Data-driven Mori–Zwanzig reduction for cascading failures
Published:
In this note, I revisit an older research direction at the intersection of stochastic dynamical systems, reduced-order modeling, and power-system stability. The motivating question is how to construct effective low-dimensional models for rare but consequential events such as cascading line failures.
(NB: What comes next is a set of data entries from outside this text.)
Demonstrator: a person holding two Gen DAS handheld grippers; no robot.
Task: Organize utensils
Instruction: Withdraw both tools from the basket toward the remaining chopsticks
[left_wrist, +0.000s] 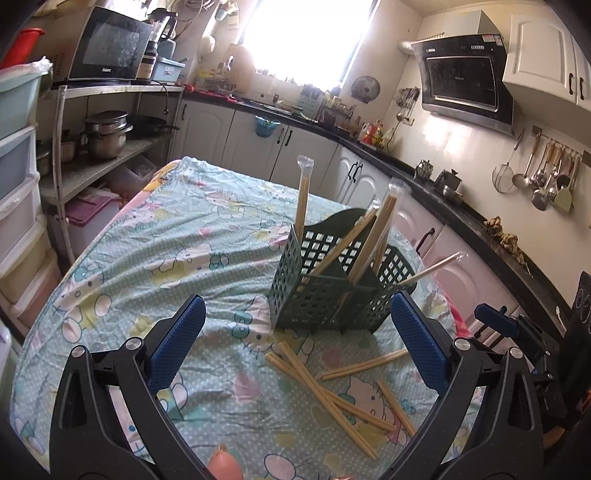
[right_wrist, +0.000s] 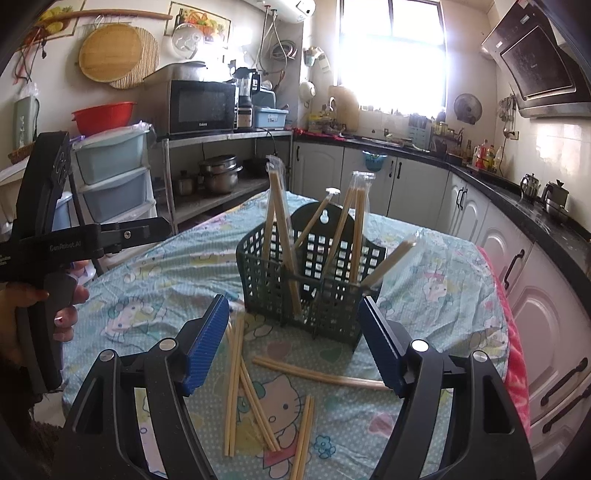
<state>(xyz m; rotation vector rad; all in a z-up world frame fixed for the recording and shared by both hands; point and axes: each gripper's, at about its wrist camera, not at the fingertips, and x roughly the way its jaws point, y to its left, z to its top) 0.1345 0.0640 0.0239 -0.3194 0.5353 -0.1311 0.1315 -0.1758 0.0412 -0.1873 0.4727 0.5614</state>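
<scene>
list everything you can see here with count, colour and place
caddy: one, dark green, mid-table
wrapped chopsticks: several pairs, tan in clear sleeves, standing in caddy
loose chopsticks: several pairs, tan, on cloth before caddy
tablecloth: one, pale blue cartoon print, over table
microwave: one, black, shelf behind
pots: a stack, steel, lower shelf
left gripper: black, blue pads, open, empty
right gripper: black, blue pads, open, empty

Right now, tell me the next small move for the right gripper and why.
Probably lower the right gripper onto one pair of chopsticks lying loose on the tablecloth and close on it. Its fingers stand open and empty, several pairs lie just below, and the green basket behind them already holds wrapped pairs upright.
</scene>
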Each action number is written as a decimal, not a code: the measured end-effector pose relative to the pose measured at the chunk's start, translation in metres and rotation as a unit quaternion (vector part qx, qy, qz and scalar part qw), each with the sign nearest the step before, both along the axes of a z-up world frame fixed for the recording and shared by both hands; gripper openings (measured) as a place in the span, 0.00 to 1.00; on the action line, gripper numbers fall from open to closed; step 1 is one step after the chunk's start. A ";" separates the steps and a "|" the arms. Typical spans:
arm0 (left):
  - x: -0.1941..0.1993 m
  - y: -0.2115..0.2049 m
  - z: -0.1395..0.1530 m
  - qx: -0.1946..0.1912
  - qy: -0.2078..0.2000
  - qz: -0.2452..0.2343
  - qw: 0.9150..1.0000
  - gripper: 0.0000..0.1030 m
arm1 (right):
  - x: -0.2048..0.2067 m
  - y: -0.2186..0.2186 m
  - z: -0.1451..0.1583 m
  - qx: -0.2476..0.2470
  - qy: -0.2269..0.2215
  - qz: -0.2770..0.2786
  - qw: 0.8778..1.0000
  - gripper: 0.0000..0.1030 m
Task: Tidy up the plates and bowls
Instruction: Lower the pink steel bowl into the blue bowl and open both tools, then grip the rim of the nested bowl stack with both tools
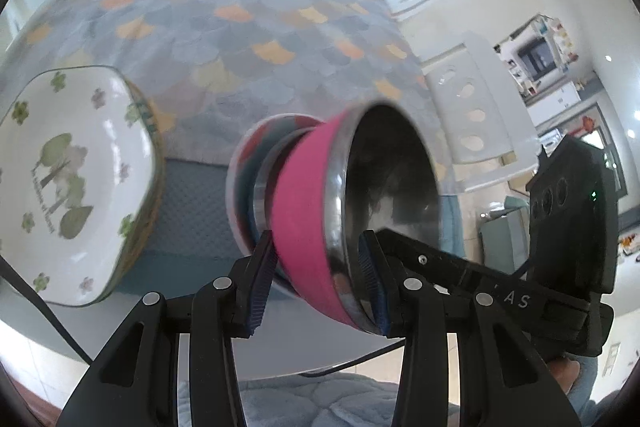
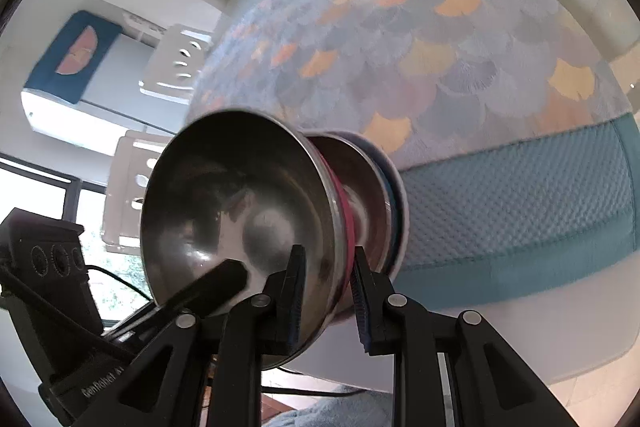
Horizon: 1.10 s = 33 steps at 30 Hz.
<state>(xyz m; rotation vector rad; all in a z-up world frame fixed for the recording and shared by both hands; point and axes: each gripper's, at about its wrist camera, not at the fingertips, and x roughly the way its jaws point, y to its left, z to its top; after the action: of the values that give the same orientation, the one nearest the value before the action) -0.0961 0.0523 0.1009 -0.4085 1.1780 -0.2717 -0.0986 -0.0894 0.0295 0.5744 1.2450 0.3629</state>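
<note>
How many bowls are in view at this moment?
2, perhaps more hidden: the pink steel bowl, gripped at its rim by both the left gripper and right gripper, and a blue-patterned bowl beneath it.

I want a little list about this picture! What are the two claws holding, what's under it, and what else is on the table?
held thing: pink steel bowl
left gripper: shut on the bowl's rim
right gripper: shut on the same bowl's rim
underneath: another steel bowl, then a dark blue bowl
beside it: flowery square plate
table cover: scale-pattern tablecloth
</note>
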 end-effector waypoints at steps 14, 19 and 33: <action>-0.006 0.028 0.019 0.081 -0.010 0.055 0.995 0.39 | 0.000 -0.011 0.025 -0.088 -0.040 -0.022 0.995 0.53; -0.001 0.020 0.032 0.122 -0.017 0.046 0.991 0.41 | 0.005 -0.008 0.032 -0.096 -0.058 -0.018 0.994 0.53; 0.014 0.007 0.001 0.118 0.041 0.009 0.992 0.59 | 0.019 -0.010 0.005 -0.060 -0.006 -0.012 0.998 0.68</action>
<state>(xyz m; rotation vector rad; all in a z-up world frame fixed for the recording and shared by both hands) -0.0824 0.0597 0.1021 -0.2239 1.2710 -0.0975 -0.0792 -0.0996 0.0341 0.4829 1.2388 0.2682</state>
The broader goal is to understand how data-driven Mori–Zwanzig (MZ) reduction might be used to study coarse observables in nonlinear stochastic systems without explicitly resolving the full state.
Motivation
A transient-stability viewpoint suggests three natural questions:
- What disturbances can drive the system away from equilibrium?
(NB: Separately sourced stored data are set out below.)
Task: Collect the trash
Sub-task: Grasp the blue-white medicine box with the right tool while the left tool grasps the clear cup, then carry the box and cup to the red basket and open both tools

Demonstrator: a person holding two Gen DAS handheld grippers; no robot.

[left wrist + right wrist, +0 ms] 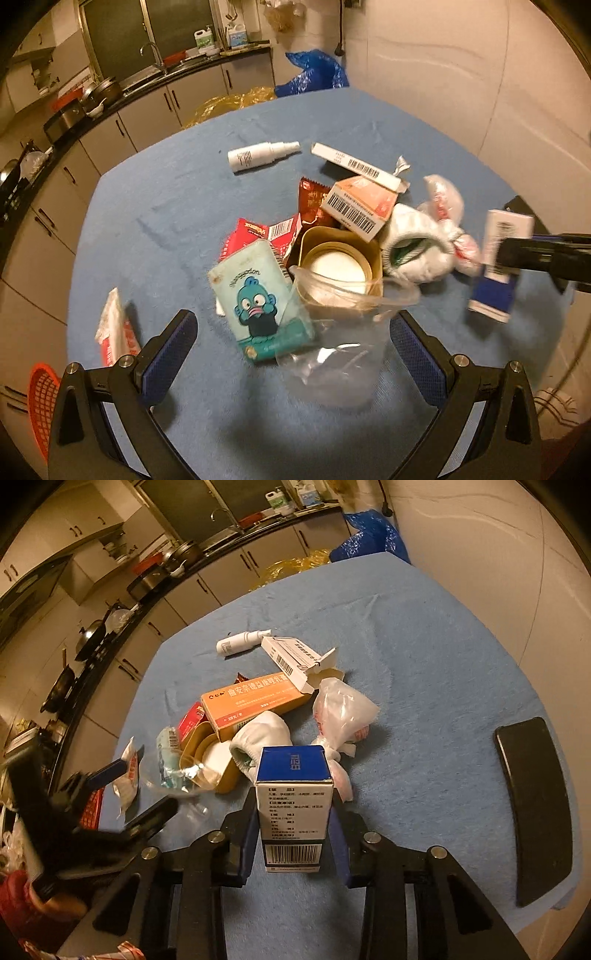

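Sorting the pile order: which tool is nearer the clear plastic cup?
Left. The left tool straddles the clear plastic cup; the right tool, gripping the blue-and-white box, sits off to its side.

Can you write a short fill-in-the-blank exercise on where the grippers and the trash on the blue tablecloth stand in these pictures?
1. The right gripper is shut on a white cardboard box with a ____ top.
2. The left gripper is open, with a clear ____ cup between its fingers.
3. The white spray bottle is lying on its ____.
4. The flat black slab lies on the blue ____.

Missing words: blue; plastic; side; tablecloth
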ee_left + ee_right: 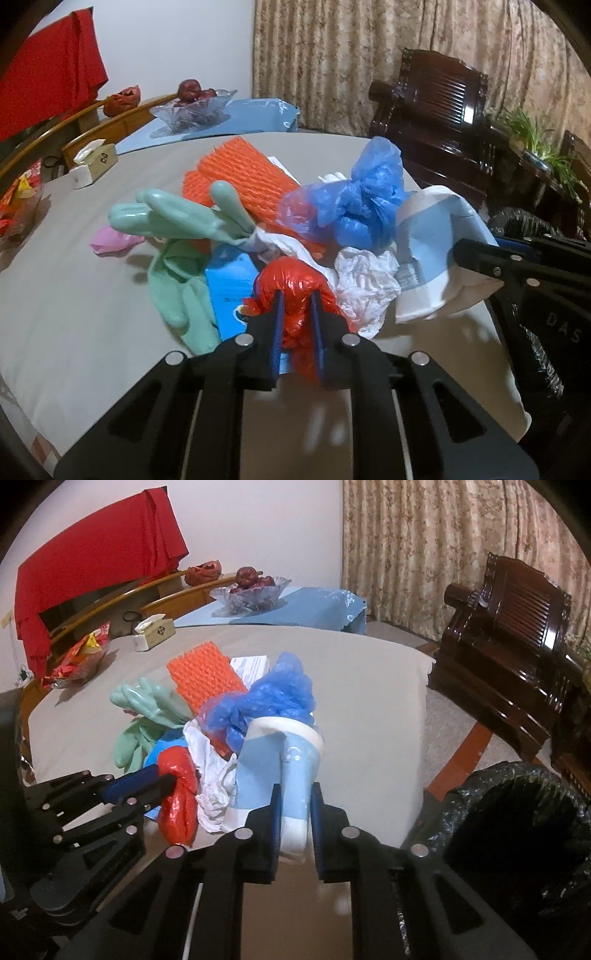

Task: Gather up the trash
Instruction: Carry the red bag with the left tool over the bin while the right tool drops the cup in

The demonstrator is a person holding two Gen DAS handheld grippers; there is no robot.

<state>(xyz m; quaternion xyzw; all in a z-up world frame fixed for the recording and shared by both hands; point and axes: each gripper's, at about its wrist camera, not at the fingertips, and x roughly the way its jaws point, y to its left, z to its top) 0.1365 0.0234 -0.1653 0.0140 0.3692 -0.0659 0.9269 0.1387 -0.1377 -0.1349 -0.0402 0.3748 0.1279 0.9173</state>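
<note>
While its blue-padded jaws stand close together, the left tool (298,314) is clamped on a crumpled red plastic bag (291,291) at the near edge of the trash heap on the grey-covered counter (74,295). The right tool (295,805) is likewise pressed together, squeezing a flattened light-blue and white paper cup (291,775) that stands up between its pads.

Behind both tools the pile lies spread over the counter: a crumpled blue plastic bag (362,199), white crumpled paper (365,284), a pair of mint-green rubber gloves (177,221), an orange foam net sleeve (236,173), a flat blue booklet (229,291) under the red bag, and a small pink scrap (110,240) beside the gloves.

To the right, just off the counter's edge, a bin lined with a black plastic bag (517,812) stands open. Farther back sit a tissue box (153,631), a glass bowl of red fruit (251,587) and a dark wooden chair (509,627).
</note>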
- How can one characterize the new equilibria that may arise after cascading failures?
- Can one design reduced models that are useful for prediction or control of such events?
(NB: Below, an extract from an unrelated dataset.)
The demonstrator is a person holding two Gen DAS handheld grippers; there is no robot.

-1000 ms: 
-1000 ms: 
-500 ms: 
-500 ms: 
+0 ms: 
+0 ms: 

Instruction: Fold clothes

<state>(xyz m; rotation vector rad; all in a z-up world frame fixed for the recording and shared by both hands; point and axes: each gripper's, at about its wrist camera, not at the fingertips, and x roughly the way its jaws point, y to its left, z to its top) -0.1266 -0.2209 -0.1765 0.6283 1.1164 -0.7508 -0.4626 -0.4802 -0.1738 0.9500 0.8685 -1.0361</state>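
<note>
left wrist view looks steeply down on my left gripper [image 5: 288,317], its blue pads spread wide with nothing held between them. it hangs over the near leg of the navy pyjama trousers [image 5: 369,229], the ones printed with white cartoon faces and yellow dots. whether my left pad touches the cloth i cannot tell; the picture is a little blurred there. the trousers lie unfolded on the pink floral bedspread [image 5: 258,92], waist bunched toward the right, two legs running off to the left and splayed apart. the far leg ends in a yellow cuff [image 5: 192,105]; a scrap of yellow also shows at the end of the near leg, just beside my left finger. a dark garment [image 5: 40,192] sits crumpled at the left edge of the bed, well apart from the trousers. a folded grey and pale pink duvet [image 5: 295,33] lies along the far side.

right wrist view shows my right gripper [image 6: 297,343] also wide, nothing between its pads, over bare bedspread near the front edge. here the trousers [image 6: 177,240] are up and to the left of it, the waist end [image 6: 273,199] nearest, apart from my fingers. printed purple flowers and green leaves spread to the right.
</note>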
Rather than modeling the full system at all times, it is often more useful to focus on a quantity of interest that captures system degradation at a coarse level.
Full stochastic model
We will use a power system example. Consider a power grid with \(N+1\) buses and \(L\) transmission lines, modeled as a connected graph. The buses consist of generators, load buses, and one slack/reference bus. Let
\[\boldsymbol{\alpha} = \begin{bmatrix} \alpha_0 \\ \vdots \\ \alpha_N \end{bmatrix} \in \mathbb{R}^{N+1},\]where \(\alpha_j = \delta_j - \delta_0\) is the voltage angle at bus \(j\) relative to the slack bus, with \(\alpha_0 = 0\). Relative differences \(\alpha_i - \alpha_k\) represent phase-angle separation between buses.
A compact stochastic formulation is
\[d\mathbf{x}_t = (J-S)\nabla \Phi(\mathbf{x}_t)\,dt + \sqrt{2\tau S}\,d\mathbf{W}_t,\]where \(J\) is skew-symmetric, \(S\) is dissipative, \(\Phi\) is an energy-like potential, and \(\mathbf{W}_t\) is standard Brownian motion. The associated Fokker–Planck equation for the density \(p(t,\mathbf{x})\) is
\[\partial_t p + \nabla_{\mathbf{x}} \cdot \bigl[(J-S)\nabla_{\mathbf{x}}\Phi(\mathbf{x})\,p\bigr] = \nabla_{\mathbf{x}} \cdot \bigl[\tau S \nabla_{\mathbf{x}} p\bigr].\]Under suitable assumptions, this dynamics admits an equilibrium Gibbs-type measure.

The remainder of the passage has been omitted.